_Exercise goal:_
Give the number of lines below that hold the string "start", and nothing more.

______

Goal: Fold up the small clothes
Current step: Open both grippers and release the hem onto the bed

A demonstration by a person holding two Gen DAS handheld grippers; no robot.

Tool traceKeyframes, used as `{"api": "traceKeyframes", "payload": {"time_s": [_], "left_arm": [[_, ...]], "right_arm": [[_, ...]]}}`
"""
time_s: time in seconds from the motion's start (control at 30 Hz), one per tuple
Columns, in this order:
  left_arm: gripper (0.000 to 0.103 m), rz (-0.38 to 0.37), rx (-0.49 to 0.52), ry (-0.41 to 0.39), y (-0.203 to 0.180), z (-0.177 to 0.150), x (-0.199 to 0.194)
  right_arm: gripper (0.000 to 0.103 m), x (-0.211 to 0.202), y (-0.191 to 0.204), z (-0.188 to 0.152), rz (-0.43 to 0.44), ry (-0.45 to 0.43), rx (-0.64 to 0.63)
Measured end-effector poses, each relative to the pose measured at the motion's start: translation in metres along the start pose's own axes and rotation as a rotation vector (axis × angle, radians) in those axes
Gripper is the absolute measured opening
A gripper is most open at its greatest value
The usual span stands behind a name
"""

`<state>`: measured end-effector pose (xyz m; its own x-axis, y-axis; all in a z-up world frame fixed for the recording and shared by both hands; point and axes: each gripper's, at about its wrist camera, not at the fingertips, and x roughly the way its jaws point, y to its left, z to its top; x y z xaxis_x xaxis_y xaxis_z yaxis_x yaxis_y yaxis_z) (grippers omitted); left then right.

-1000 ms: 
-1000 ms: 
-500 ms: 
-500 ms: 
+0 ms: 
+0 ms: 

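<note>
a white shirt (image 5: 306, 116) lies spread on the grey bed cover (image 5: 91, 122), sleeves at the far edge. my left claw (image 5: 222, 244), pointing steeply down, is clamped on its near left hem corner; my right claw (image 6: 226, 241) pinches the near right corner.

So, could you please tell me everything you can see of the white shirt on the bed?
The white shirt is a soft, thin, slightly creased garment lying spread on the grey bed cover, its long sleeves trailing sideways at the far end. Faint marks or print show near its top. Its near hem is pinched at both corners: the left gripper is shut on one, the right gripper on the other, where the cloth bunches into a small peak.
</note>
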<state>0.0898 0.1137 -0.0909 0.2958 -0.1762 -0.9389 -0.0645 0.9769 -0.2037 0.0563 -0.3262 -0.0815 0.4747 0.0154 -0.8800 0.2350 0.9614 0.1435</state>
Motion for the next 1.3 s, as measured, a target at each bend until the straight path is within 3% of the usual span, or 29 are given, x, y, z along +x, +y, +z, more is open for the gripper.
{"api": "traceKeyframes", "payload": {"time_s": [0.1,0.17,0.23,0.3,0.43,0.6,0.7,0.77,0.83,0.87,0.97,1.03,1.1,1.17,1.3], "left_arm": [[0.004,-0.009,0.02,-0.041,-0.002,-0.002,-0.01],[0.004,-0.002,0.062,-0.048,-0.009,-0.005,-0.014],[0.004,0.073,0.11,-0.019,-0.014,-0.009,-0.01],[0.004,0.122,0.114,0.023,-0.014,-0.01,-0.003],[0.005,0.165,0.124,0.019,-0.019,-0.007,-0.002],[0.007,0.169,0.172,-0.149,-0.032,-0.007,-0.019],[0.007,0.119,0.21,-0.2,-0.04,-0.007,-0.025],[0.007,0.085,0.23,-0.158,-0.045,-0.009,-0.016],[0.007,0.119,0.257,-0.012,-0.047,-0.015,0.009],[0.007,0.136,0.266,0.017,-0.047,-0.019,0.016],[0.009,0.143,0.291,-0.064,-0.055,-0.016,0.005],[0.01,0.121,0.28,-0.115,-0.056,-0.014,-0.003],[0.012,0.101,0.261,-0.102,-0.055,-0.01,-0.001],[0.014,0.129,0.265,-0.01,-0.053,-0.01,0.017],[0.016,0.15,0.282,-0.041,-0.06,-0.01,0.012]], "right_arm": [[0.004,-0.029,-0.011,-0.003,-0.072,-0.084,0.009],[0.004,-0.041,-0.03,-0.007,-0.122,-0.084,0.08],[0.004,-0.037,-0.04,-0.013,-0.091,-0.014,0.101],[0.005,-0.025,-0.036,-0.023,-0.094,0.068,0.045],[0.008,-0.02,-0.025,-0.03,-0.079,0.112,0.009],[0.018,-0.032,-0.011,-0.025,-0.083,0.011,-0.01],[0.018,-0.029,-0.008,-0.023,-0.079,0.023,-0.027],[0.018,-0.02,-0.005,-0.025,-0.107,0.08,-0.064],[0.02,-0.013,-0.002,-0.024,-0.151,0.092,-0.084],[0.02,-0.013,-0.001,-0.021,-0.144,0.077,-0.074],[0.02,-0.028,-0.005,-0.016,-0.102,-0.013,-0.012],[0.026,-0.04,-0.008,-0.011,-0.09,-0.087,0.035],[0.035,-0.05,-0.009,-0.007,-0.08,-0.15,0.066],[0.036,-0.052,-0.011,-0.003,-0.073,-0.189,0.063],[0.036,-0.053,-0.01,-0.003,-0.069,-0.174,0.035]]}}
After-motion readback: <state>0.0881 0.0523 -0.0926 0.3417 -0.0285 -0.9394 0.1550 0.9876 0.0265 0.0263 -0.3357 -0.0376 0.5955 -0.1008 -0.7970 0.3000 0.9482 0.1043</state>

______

_Answer section:_
2